看起来jade想说点什么,但终究没说,默默将加好奶糖的咖啡端过来。费黎接了,继续窝在沙发。
“费总这些年口味也变很多,喝咖啡也会加糖了。”
房间被咖啡豆的香味儿填满,费黎轻呷一口,舔了舔嘴唇:“其实一直喜欢甜咖啡。”他苦笑,“小时候太装了。”
jade讥诮地:“这会儿倒是不装了。”
不仅不装了,反而坦诚得jade有点不适。费黎昨晚又是剖白又是哭诉的,一夜过后竟好像都忘干净了,丝毫不觉得尴尬难堪,反倒云淡风轻,比他这个专业公关还游刃有余,真是脸皮厚到叫人吃惊。看他越是淡定,jade就越心烦。

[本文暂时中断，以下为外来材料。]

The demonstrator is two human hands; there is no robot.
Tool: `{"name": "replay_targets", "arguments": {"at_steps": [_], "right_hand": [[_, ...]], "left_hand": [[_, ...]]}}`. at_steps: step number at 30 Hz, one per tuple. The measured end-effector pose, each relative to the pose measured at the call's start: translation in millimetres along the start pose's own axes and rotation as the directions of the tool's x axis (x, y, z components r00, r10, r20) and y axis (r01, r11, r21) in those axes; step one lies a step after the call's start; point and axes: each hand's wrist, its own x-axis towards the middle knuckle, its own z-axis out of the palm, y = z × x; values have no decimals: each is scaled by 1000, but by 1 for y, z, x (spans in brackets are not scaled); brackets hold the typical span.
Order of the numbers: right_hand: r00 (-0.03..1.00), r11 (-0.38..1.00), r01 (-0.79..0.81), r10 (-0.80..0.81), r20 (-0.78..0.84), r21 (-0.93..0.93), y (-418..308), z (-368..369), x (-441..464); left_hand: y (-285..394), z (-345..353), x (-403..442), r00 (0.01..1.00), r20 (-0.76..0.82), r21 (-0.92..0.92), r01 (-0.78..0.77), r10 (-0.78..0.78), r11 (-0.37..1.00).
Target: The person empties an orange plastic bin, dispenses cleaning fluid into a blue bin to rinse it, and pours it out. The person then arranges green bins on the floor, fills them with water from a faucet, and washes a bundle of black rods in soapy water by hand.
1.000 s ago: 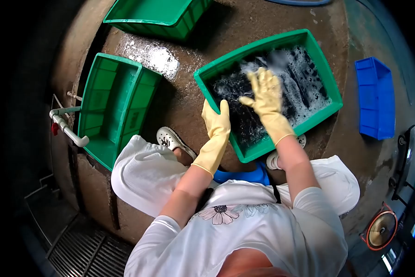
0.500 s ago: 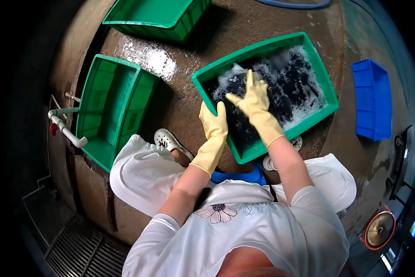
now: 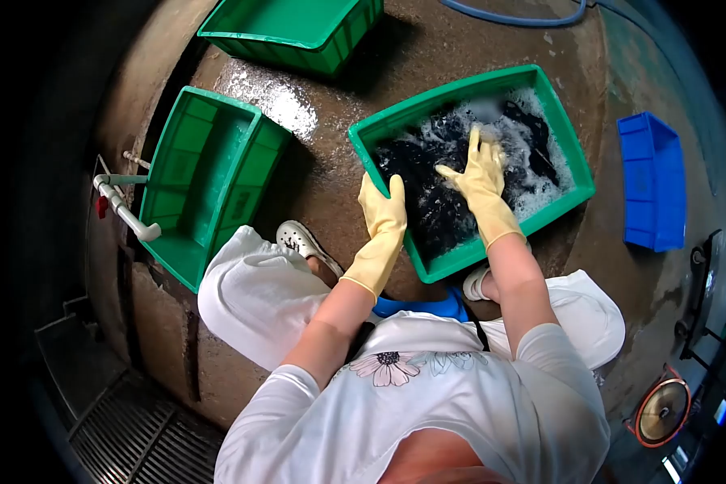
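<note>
Yellow gloves (image 3: 375,262), one pair, worn on both hands, long-cuffed. Green tub (image 3: 552,206), rectangular, set at a slant on the wet brown floor (image 3: 326,165), directly in front of the person. Holds dark contents (image 3: 431,222), partly under water, too indistinct to identify, with white foam (image 3: 544,189) mostly toward the right side.

Left hand (image 3: 384,206): at the tub's left short side. Grips the rim, with fingers close together outside and thumb apart on the inner side. Right hand (image 3: 482,173): within the tub's outline, above the dark contents and beside the foam. Shows fingers spread, thumb stretched out to the left; cannot tell how firmly pressed down.

Surroundings: second green bin (image 3: 246,185), to the left, near a white pipe (image 3: 129,219) with a red handle (image 3: 101,207). Third green bin (image 3: 330,55), at the far left, well apart from the tub. Blue bin (image 3: 655,189), to the right, likewise apart. Blue hose (image 3: 516,19), curved along the far floor. Blue seat (image 3: 431,307), beneath the person, largely hidden. White shoe (image 3: 302,240), left foot, between second bin and tub.
</note>
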Motion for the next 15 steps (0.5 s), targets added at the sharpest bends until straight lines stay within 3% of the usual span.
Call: {"name": "replay_targets", "arguments": {"at_steps": [1, 3, 5, 7, 9, 11, 12, 13, 15], "right_hand": [[997, 999, -38, 37, 66, 14, -3, -1, 0], [940, 962, -168, 91, 330, 214, -26, -35, -19], [982, 957, -67, 13, 186, 284, -36, -2, -47], [987, 984, 127, -138, 81, 122, -48, 14, -62], [961, 965, 246, -229, 151, -97, -51, 15, -67], [969, 966, 248, -245, 44, -70, -36, 30, -56], [974, 982, 188, -182, 137, -34, -28, 29, -50], [976, 972, 216, -212, 50, -89, -25, 21, -47], [983, 985, 174, -175, 48, 16, -20, -13, -44]], "left_hand": [[0, 0, 0, 1000, -8, 14, -2, 2, 1000], [-2, 2, 1, 1000, -24, 38, -10, 11, 999], [-6, 5, 2, 999, -28, 37, -28, 29, 999], [-6, 3, 3, 998, -34, 28, -51, 52, 998], [-4, 2, 2, 997, -55, 13, -46, 47, 999], [12, -4, 1, 997, -6, 18, 73, -72, 997], [5, -2, 1, 999, -35, 8, -18, 18, 1000], [0, 1, 2, 998, -56, 22, -32, 33, 999], [5, -5, 3, 998, -17, 65, -64, 65, 996]]}}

“在你面前没必要,我是什么人,你比谁都清楚。”费黎说着,无意识地朝脖子抓了抓,宽松的t恤领口露出肩上的牙印,已经有些红肿发炎。
jade险些被咖啡呛到。
他从抽屉里找了一支药膏扔给费黎。
费黎愣了半秒,视线斜到肩上才明白过来。他没有不识趣地叫jade帮他,自己胡乱抹了抹,但仍是忍不住想要刺探:“你现在跟人睡觉都会咬脖子么?”
混蛋还真是哪壶不开提哪壶,jade冷声:“一般不会,只有费总这种一脸想让人凌虐的变态,才会忍不住。”
看费黎终于闭嘴,jade才心平气和地喝了口咖啡,心想他也是活该,非要逼着给他一顿羞辱,才知道闭上嘴。